So, in preparation for writing the draft this weekend, I’ve written up my outline.  Actually, I’ve written & re-written it, since I often write by hand in my journal before writing on the computer.  I’ve posted up the outline at:

Those of you who have played in my earlier games or have a grasp on what the new version of the game does, what do you think?  Am I leaving something out?  Feel free to point out anything — don’t assume I’m going to cover it and just didn’t put it on the outline.


June 30, 2007 Posted by | Know Thyself | 3 Comments

GT: The Big 3

So I finally got around to answering these! Next step, first draft.

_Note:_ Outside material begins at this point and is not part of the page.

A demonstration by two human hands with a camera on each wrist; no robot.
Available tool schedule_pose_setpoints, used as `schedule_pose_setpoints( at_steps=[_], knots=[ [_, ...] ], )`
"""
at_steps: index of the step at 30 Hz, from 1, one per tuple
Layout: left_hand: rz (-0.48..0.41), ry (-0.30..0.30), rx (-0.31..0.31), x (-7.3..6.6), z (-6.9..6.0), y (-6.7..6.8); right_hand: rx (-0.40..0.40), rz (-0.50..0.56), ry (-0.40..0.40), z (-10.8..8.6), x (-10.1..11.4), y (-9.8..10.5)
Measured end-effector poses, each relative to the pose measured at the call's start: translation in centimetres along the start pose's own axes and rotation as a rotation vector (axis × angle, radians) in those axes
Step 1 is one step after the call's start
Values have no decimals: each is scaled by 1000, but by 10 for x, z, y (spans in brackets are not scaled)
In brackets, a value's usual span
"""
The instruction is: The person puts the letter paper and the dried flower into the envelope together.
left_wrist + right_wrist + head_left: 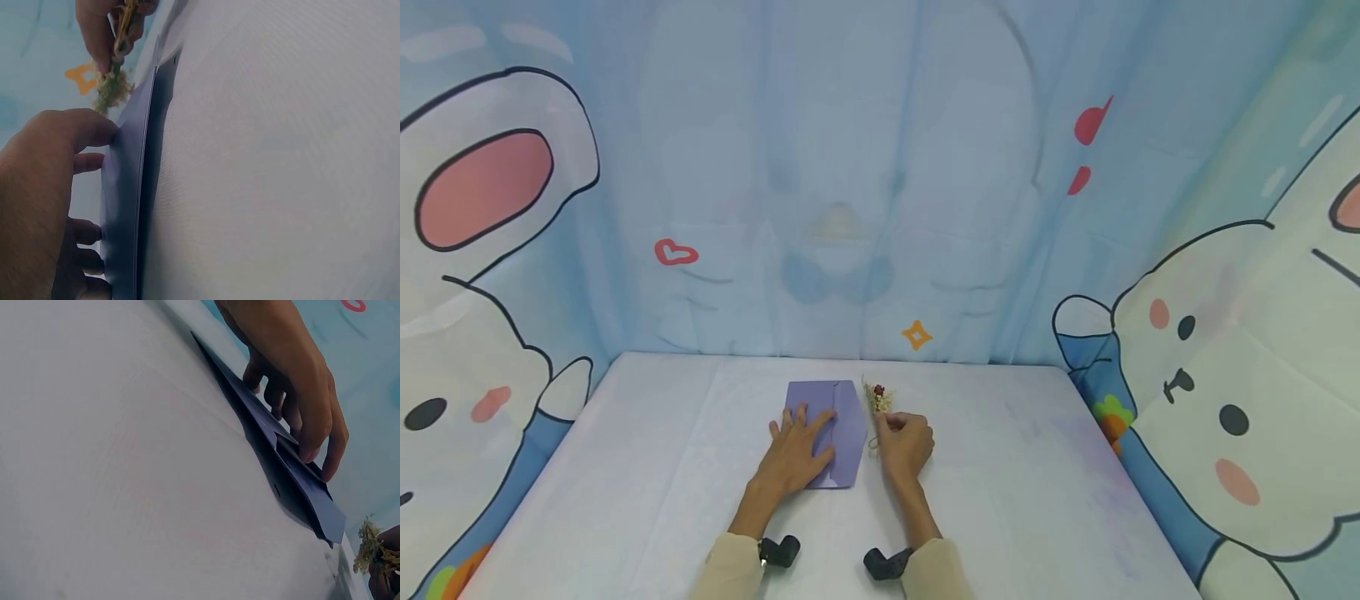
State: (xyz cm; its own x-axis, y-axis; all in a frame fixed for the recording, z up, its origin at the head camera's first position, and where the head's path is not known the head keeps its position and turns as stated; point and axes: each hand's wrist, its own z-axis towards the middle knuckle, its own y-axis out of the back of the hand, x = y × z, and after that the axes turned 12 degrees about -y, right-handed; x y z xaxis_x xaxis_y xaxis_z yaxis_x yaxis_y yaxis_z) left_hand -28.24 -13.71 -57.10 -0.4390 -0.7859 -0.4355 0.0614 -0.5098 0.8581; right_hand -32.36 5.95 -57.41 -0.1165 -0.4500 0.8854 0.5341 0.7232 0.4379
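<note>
A purple paper envelope (pixel 850 433) lies on the table, its pointed flap to the right. My left hand (pixel 793 457) rests on it with fingers spread, the fingertips and thumb touching the paper. In the right wrist view, the envelope (pixel 315 497) is slightly parted near its flap, under the fingers of the left hand (pixel 300 369). Just right of the envelope, my right hand (pixel 907 446) pinches a small dried flower bouquet (pixel 880 400) with one dark red bloom. The left wrist view shows this bouquet (pixel 114 90) with string tied round its stems.
A white cloth covers the table (pixel 1015 483). Behind it hangs a light blue curtain (pixel 730 167) printed with white cartoon animals. Black wrist cameras sit at the left cuff (pixel 779 551) and the right cuff (pixel 886 564).
</note>
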Motion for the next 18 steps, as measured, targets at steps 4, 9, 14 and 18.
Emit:
schedule_pose_setpoints(
  at_steps=[4,9,14,18],
  knots=[
    [3,-4,0,-1,0,-1,10,-5,14,-4,0,-2],
    [14,-7,-2,-3,0,-2,15,-4,36,-9,4,-5],
    [25,-13,-5,-2,2,-2,34,-1,44,-15,10,-8],
    [20,-16,-9,-2,3,-3,56,-11,43,-18,10,-11]
  ],
)
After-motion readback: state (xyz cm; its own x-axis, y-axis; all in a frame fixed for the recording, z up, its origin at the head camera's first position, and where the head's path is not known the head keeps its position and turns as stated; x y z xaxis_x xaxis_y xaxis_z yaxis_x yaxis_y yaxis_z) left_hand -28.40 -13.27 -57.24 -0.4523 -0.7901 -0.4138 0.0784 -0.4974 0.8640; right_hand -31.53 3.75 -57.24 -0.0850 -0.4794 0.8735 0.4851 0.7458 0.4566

  1. What is your game about?
    Grand Tour is a game about travel: getting a group together, planning a tour, taking the trip and reminiscing about it afterwards.
  2. How is your game about that?
    Grand Tour includes phases representing the stages of a trip as described above. Character generation results in the Travelers, who then cooperate to create a Tour, who then engage in shared narrative to describe the events of the trip itself. During this phase, players can narrate, add facts or throw in complications, seeking to rack up Memorability while avoiding Burnout and/or arguments that could make it a trip to forget.
  3. What behaviors will your game reward?
    Grand Tour rewards a shared narrative experience where different players all combine to tell one story by awarding Memorability points to a scene based on the initial narration, and any added facts and/or complications thrown in. Players are encouraged to work together towards the creation of a memorable trip, which always include some good and not-so-good times, and penalizes players who try to hog the spotlight, or set out to create a narration where everything goes wrong, by awarding Burnout points.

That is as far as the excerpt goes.